Ode to Frances
I’d like to give you something.
Write you a poem,
Cover you with Gingko leaves
(the crisp non-smelly ones)
Or soft music notes like rain.
I could make you a pantheon of
Garbage,
All kinds, just for your photographic
Delight.
We’ll put on our laundry clothes, big sunglasses,
Have a drink and wander off to eat.
We can dress up—banish the tears!—
In sequins,
You can wear your unitard,
And we’ll dance
Two crazy women around our toosmall room.
I love those nights we find each other
Awake or return together,
Unraveling our winter clothes,
Shedding our layers of night.
We crawl like children into our
Respective beds,
Shove the heaps of clothes to another surface.

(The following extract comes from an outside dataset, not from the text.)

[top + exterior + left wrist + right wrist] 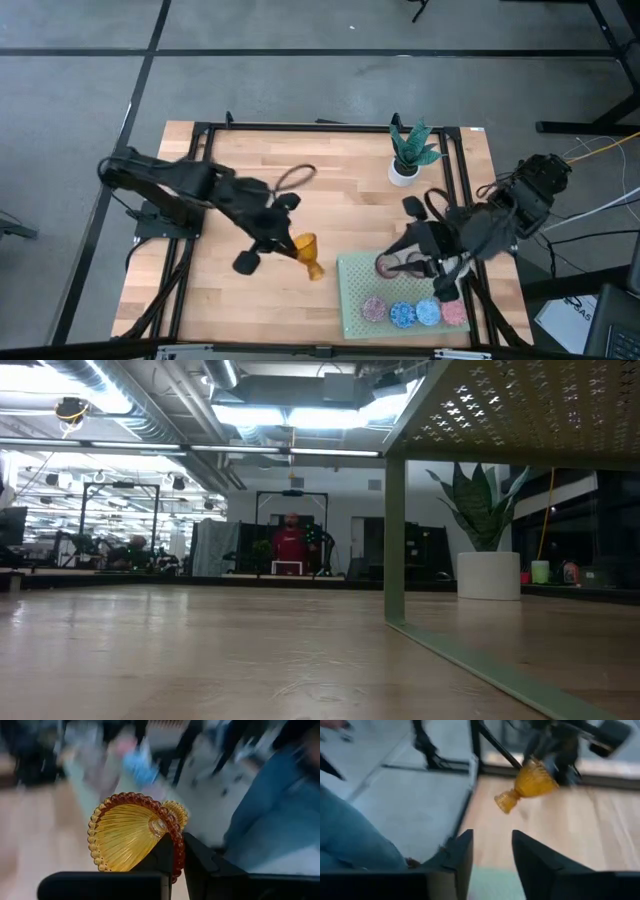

You’ll put your glasses back on and read
Cribblecrabble from your sheets.
Weekends we wake up roughly together and
I smile eyes still closed as I hear you
Groping for your glasses
Find chocolate instead and
Pop it in your mouth.
I never want to see your eyes red-rimmed.
It’s true,
We’ll agree,
People suck.
I want to hear only your crazy cackling
Behind me as I sit at my desk.
Never be afraid.
Be fierce.
“It is our duty to find things to love,
to bind ourselves to this world.”
So sleep easy, wake freshly.
You told me there’s nothing for discomfort
Like a new day
A good sleep.
You are wiser than you trust sometimes.
You can trust in me.
I’d like to give you something,
Write you a poem.
I’m all out of chocolate,
Cheese is nearly eaten
(and it was yours in the first place).
My beautiful friend,
Let’s take a break,
Tea time in the afternoon,
Slip on a little David Gray,
I’ll gather the snow,
If you’ll get the syrup,
And we can just breathe,
Missing everyone we’ve ever known
Together.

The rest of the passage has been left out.